Michael Wear, former director of President Barack Obama's faith outreach in 2012, has said that there used to be pro-life supporters within the Democratic Party, but it is now too "in love" with abortion that it cannot appeal to Christian voters.
"The Democratic Party used to welcome people who didn't support abortion into the party. We are now so far from that, it's insane," Wear said in an interview with the Atlantic.
Wear, who is a pro-life evangelical Christian, has helped with faith outreach strategies for Obama's 2008 campaign, but his efforts have been ignored by some state-level officials.
While he was working for Obama, he struggled with some of the administration's policies such as abortion funding and contraception requirements in the Affordable Care Act.

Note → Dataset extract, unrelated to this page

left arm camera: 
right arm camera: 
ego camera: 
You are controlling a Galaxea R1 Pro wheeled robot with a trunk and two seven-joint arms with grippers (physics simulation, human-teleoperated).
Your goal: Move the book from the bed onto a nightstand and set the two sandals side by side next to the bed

He thought that the administration was unnecessarily antagonistic toward religious conservatives when it was defending the said policies.
Wear almost stepped down when a pastor was pressured to withdraw from delivering the 2012 inaugural benediction due to his stance on homosexuality.
He said that Democrats made very little effort to reach out to religious voters during the 2016 presidential campaign.
"Reaching out to evangelicals doesn't mean you have to become pro-life. It just means you have to not be so in love with how pro-choice you are, and so opposed to how pro-life we are," Wear remarked.
He said that many pro-life Democrats have left the party because of its extreme position on abortion.
"A lot of pro-life Democrats were formerly saying, 'My presence here doesn't mean I agree with everything—I'm going to be an internal force that acts as a constraint or a voice of opposition on abortion.' Those people have mostly left the party," he said.
Author Stephen Markley, who describes himself as a supporter of legal abortion, made the same observations as Wear. In an op-ed for Paste Magazine, he urged the Democratic Party to support and elect pro-life candidates in order for it to compete on the national stage.
A post-election poll suggested that abortion played a major role in the election, especially among pro-life voters. According to Life News, the results revealed that 49 percent of the respondents said that abortion affected their vote. Thirty-one percent said they voted for candidates who opposed abortion while 18 percent said they voted for politicians who supported abortion.